We now append, or concatenate, the dataframes for each of the player into a single df called df_plt, save to a csv called df4plot2.csv, and print the result. Now we have all the coordinates we need to create the plots.


In [10]:
"""Creating DataFrame for visual"""
df_plt = pd.concat([dfDG, dfTD, dfKL,dfLA,dfTP], axis=1)
filename_p2 = os.path.join(os.getcwd(), 'Visual_Game','df4plot2.csv')
df_plt.to_csv(filename_p2)

# print (df_plt)

Create the plots

We now create the plots, using a different color for each player. Because we are using the random generator, everytime we run the cell below, we generate a different plot which corresponds to a different play.


In [27]:
"""Creating Plot"""

#displays plot inline instead of in separate window
%matplotlib inline 

#loads values from the df for each player

imagesource = os.path.join(os.getcwd(), 'Visual_Game','fullcourt.png')

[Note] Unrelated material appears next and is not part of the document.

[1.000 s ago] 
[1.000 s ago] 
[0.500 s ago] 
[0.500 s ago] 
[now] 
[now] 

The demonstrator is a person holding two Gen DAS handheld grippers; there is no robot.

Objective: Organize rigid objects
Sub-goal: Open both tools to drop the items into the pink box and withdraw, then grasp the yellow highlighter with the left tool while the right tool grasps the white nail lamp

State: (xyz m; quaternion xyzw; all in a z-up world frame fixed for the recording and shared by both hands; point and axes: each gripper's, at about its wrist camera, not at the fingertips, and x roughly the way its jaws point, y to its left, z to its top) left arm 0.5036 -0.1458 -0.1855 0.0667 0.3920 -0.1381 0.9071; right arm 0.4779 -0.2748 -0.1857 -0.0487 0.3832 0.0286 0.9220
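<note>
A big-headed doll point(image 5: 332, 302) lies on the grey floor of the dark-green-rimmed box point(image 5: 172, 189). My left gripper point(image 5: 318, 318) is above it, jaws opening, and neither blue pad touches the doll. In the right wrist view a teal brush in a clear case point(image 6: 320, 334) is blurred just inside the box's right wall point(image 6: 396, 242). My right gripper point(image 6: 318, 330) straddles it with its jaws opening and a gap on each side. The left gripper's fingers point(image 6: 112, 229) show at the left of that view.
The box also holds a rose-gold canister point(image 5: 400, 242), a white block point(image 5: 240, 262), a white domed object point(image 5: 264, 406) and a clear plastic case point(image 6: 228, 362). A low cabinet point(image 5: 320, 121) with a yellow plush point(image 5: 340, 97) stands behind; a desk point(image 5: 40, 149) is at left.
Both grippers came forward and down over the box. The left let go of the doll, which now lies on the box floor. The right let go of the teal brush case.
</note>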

DGx,DGy, TDx, TDy, KLx, KLy, LAx, LAy,TPx,TPy=np.loadtxt(filename_p2,unpack=True,
                delimiter=',',skiprows=1,usecols=(2,3,5,6,8,9,11,12,14,15)) # taking x,y values
court=plt.imread(imagesource) #.png of the court
plt.figure(figsize=(15,11.5))

plt.imshow(court, zorder=0, extent=[0,94,50,0])# dimensions of nba court, 1 unit = 1 foot
plt.xlim(0,101)

plt.plot(DGx,DGy, color='r', linewidth=5.0) # Danny Green in red
plt.plot(TDx,TDy, color='b', linewidth=5.0) # Tim Duncan in blue
plt.plot(KLx,KLy, color='g', linewidth=5.0) # Kawhi Leonard in green
plt.plot(LAx,LAy, color='y', linewidth=5.0) # LaMarcus Aldridge in yellow
plt.plot(TPx,TPy, color='c', linewidth=5.0) # Tony Parker in cyan

plt.show()


To continue generating different plots, keep running the code in the cell below (make sure to enter the correct file paths).


In [11]:
dfvisual = pd.read_csv(filename_p1)
imagesource = os.path.join(os.getcwd(), 'Visual_Game','fullcourt.png')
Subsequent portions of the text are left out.